WORK TO COMPLETE: Look in the material below for the line with "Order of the" and the line with "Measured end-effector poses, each", then set down exactly those two lines and all lines between, nothing more.

DATASET SECTION:

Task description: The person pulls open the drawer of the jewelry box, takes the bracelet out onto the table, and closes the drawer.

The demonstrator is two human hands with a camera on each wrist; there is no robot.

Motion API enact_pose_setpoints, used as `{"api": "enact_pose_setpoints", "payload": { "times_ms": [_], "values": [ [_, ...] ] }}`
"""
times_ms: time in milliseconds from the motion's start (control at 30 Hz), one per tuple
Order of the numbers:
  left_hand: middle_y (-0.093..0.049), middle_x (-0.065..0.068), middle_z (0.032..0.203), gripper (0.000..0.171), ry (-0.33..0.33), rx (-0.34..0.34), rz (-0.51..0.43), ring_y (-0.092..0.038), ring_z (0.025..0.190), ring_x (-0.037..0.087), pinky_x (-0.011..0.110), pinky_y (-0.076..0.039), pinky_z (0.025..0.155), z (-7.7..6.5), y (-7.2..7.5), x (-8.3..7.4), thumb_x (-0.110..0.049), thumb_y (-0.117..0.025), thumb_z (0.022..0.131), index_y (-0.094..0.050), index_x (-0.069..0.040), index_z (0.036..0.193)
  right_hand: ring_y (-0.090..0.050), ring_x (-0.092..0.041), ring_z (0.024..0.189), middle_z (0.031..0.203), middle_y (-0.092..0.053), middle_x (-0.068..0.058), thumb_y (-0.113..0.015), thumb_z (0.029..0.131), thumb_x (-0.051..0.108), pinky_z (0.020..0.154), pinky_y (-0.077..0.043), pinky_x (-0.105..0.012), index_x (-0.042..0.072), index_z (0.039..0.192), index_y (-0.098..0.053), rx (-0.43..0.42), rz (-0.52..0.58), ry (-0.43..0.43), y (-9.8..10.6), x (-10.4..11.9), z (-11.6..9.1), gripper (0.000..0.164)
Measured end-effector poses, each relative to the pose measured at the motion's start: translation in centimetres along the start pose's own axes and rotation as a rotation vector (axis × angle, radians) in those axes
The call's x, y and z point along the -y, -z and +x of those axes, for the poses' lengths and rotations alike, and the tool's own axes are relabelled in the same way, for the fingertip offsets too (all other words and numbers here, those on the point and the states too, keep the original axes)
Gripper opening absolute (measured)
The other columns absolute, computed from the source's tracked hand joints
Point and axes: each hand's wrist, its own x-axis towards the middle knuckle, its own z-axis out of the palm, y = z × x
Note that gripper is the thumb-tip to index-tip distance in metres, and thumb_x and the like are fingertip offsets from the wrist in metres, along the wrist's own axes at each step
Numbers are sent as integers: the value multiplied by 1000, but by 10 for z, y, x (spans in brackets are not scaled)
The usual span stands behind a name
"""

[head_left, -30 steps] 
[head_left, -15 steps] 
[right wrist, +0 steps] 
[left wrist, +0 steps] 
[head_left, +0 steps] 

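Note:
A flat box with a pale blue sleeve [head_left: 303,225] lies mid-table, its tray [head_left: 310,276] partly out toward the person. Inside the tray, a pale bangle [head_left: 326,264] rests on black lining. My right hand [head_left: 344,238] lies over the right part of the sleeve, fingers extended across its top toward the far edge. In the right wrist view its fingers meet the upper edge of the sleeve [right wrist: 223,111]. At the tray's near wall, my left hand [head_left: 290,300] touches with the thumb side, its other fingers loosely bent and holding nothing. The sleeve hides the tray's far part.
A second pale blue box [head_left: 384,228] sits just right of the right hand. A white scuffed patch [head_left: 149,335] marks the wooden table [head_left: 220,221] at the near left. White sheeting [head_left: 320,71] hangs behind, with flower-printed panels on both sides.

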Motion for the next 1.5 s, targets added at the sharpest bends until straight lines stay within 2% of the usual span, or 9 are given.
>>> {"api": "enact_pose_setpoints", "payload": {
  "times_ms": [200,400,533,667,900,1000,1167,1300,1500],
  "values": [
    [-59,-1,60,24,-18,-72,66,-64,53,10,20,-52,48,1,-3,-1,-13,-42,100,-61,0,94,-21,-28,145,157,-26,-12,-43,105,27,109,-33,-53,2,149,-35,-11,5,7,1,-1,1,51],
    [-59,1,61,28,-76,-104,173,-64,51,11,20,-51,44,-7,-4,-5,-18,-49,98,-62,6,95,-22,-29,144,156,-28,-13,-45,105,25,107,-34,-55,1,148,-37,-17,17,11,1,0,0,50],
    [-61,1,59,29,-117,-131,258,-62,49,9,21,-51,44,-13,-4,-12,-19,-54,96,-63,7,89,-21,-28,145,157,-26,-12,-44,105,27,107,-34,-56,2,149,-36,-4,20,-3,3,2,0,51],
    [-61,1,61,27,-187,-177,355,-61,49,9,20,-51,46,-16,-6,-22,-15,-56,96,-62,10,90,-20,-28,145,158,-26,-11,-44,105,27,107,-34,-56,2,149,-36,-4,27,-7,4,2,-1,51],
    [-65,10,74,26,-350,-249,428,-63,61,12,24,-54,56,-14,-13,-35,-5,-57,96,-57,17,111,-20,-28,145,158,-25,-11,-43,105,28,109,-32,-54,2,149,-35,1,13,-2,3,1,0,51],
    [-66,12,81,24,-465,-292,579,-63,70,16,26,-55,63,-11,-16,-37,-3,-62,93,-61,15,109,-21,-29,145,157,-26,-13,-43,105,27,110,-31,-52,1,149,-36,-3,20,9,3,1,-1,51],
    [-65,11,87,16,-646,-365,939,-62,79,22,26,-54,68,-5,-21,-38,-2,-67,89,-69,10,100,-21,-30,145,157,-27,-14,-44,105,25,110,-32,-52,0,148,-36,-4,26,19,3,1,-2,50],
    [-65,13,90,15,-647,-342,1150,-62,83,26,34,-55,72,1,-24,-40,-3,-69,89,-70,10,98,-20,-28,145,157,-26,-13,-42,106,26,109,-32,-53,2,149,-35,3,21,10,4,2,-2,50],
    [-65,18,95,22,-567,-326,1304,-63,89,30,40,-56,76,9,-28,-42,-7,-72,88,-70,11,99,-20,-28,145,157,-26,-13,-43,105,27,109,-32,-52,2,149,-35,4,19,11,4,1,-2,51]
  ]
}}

RESULT BELOW:
Order of the numbers:
  left_hand: middle_y (-0.093..0.049), middle_x (-0.065..0.068), middle_z (0.032..0.203), gripper (0.000..0.171), ry (-0.33..0.33), rx (-0.34..0.34), rz (-0.51..0.43), ring_y (-0.092..0.038), ring_z (0.025..0.190), ring_x (-0.037..0.087), pinky_x (-0.011..0.110), pinky_y (-0.076..0.039), pinky_z (0.025..0.155), z (-7.7..6.5), y (-7.2..7.5), x (-8.3..7.4), thumb_x (-0.110..0.049), thumb_y (-0.117..0.025), thumb_z (0.022..0.131), index_y (-0.094..0.050), index_x (-0.069..0.040), index_z (0.036..0.193)
  right_hand: ring_y (-0.090..0.050), ring_x (-0.092..0.041), ring_z (0.024..0.189), middle_z (0.031..0.203), middle_y (-0.092..0.053), middle_x (-0.068..0.058), thumb_y (-0.113..0.015), thumb_z (0.029..0.131), thumb_x (-0.051..0.108), pinky_z (0.020..0.154), pinky_y (-0.077..0.043), pinky_x (-0.105..0.012), index_x (-0.042..0.072), index_z (0.039..0.192), index_y (-0.098..0.053), rx (-0.43..0.42), rz (-0.52..0.58), ry (-0.43..0.43), y (-9.8..10.6), x (-10.4..11.9), z (-11.6..9.1), gripper (0.000..0.164)
Measured end-effector poses, each relative to the pose measured at the motion's start: translation in centimetres along the start pose's own axes and rotation as a rotation vector (axis × angle, radians) in those axes

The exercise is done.